- _PROBLEM TO WORK ON_
Each line of the data should be duplicated precisely.

======== INPUT FOR THIS TASK

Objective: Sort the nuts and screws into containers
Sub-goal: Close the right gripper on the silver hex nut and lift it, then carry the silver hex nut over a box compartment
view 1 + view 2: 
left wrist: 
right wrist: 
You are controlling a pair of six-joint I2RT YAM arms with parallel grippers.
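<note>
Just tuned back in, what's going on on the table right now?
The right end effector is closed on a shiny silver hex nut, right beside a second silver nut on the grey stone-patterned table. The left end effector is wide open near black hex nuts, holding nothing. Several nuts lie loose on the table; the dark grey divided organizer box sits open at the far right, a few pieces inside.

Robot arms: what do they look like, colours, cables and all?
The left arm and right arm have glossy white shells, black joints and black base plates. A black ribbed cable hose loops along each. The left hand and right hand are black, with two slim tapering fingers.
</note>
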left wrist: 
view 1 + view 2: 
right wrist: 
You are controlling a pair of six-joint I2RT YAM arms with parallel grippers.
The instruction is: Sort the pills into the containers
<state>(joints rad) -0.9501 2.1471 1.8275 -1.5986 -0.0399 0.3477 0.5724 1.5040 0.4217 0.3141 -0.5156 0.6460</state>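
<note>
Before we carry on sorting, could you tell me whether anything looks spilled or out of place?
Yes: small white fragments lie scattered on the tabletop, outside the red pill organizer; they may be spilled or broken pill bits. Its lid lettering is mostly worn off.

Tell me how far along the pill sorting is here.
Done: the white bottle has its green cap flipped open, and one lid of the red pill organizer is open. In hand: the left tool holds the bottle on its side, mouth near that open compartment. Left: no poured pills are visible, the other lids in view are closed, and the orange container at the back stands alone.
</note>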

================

- _FINAL ANSWER_
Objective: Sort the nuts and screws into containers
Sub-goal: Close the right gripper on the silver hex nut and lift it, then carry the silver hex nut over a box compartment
view 1 + view 2: 
left wrist: 
right wrist: 
You are controlling a pair of six-joint I2RT YAM arms with parallel grippers.
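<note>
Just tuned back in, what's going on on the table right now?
The right end effector is closed on a shiny silver hex nut, right beside a second silver nut on the grey stone-patterned table. The left end effector is wide open near black hex nuts, holding nothing. Several nuts lie loose on the table; the dark grey divided organizer box sits open at the far right, a few pieces inside.

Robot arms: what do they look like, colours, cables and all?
The left arm and right arm have glossy white shells, black joints and black base plates. A black ribbed cable hose loops along each. The left hand and right hand are black, with two slim tapering fingers.
</note>
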left wrist: 
view 1 + view 2: 
right wrist: 
You are controlling a pair of six-joint I2RT YAM arms with parallel grippers.
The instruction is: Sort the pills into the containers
<state>(joints rad) -0.9501 2.1471 1.8275 -1.5986 -0.0399 0.3477 0.5724 1.5040 0.4217 0.3141 -0.5156 0.6460</state>
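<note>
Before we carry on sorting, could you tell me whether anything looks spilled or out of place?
Yes: small white fragments lie scattered on the tabletop, outside the red pill organizer; they may be spilled or broken pill bits. Its lid lettering is mostly worn off.

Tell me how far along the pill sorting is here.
Done: the white bottle has its green cap flipped open, and one lid of the red pill organizer is open. In hand: the left tool holds the bottle on its side, mouth near that open compartment. Left: no poured pills are visible, the other lids in view are closed, and the orange container at the back stands alone.
</note>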

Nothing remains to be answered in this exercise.